Any one of these measures would be damaging in isolation. Do them all together and the OBR will surely conclude that the impact on GDP is significant, durable and additional, and therefore worthy of inclusion in the economic forecasts? The same should be true for the Employment Rights Bill, which the Government’s own impact assessment says will cost business billions.
A Budget that actually reduces GDP below what it otherwise would have been would be quite something for a government whose overriding mission is apparently economic growth. And it is true that they will likely receive some positive scoring from the OBR for any increase in capital spending that they announce.

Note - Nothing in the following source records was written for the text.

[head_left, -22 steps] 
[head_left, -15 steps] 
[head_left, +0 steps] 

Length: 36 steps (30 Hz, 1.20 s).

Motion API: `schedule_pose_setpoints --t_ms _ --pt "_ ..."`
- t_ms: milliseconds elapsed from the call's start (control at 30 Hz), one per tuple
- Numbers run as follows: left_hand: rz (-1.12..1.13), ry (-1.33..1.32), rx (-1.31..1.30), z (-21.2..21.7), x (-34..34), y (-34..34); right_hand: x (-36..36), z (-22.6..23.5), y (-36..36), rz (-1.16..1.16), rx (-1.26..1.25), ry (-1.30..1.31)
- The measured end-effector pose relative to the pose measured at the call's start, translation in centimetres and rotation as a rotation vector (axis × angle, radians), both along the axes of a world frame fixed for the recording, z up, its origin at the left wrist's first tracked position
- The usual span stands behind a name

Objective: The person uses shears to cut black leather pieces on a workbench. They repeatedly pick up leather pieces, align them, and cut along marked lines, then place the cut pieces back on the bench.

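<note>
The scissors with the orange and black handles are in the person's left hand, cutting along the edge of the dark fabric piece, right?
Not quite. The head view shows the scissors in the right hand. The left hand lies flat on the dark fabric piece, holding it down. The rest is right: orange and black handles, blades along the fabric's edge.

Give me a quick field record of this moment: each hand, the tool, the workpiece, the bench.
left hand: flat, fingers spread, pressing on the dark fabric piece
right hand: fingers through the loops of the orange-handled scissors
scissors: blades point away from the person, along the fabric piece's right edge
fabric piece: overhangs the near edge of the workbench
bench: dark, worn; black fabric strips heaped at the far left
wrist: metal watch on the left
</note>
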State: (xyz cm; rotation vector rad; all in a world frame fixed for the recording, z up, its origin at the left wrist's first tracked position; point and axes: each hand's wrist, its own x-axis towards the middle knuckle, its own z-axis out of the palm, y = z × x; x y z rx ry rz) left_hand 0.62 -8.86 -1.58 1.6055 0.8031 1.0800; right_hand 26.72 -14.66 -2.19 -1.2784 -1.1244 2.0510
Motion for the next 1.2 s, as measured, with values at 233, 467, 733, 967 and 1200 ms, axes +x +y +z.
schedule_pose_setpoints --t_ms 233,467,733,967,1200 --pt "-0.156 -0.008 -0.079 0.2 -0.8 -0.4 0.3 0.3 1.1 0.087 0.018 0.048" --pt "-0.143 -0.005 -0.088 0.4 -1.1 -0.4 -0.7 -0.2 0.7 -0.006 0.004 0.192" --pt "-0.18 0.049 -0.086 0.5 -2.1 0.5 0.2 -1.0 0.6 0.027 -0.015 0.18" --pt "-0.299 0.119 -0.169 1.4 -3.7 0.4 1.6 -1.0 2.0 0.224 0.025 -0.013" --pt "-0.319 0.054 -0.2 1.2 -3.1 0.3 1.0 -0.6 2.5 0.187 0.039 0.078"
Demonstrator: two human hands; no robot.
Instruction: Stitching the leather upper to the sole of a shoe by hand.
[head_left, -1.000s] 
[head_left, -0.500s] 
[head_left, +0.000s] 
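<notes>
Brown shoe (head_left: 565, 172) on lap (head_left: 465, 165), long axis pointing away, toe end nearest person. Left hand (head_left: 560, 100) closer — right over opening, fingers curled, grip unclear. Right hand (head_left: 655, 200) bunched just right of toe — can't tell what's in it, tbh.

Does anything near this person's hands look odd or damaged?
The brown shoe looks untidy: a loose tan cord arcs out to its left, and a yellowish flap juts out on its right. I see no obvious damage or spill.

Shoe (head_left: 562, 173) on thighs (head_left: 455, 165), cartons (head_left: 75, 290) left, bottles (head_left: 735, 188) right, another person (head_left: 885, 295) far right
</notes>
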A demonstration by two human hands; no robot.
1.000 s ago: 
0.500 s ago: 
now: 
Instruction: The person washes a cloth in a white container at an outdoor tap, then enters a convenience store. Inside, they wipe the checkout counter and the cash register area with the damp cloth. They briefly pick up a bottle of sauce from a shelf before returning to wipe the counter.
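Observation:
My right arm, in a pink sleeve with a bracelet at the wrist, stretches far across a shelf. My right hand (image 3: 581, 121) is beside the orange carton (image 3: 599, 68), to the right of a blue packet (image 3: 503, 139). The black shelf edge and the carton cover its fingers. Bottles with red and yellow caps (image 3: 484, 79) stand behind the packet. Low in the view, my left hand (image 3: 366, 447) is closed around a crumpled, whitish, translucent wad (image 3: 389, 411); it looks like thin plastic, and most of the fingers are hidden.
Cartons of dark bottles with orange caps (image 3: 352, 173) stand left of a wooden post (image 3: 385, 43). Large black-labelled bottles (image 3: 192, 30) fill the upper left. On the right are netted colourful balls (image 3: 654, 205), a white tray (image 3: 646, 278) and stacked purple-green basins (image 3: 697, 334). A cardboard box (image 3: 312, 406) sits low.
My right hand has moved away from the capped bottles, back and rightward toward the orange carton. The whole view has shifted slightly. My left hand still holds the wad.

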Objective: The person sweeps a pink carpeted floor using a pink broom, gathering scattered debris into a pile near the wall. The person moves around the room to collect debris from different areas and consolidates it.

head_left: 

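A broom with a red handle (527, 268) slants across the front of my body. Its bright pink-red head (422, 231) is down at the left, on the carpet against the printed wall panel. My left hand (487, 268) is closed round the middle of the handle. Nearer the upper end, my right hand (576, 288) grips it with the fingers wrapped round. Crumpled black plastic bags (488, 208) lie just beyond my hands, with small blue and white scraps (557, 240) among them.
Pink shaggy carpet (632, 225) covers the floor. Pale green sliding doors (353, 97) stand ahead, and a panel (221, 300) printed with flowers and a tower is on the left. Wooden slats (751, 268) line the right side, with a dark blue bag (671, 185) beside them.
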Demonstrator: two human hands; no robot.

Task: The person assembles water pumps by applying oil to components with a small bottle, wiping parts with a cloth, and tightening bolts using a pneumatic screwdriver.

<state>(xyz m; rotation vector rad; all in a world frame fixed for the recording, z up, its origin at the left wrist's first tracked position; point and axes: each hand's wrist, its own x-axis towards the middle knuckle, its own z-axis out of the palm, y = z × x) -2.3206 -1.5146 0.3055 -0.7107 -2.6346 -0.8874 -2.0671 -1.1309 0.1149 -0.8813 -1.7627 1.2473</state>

A recent discussion paper the statutory body published suggested an increase in public sector net investment equivalent to 1pc of GDP could increase growth by 0.4pc in five years time. It sounds like the Chancellor will announce an extra £20bn of capital spending. However, other measures we are expecting in the Budget means she won’t see all of the growth upside you would expect from such an increase.
This is because any benefit should be netted off against the damage that an even bigger rise in the tax burden as a proportion of GDP will do.
Although we don’t yet know for sure exactly which taxes will increase, the Government has been clear they will be increasing the overall tax burden by around £40bn a year.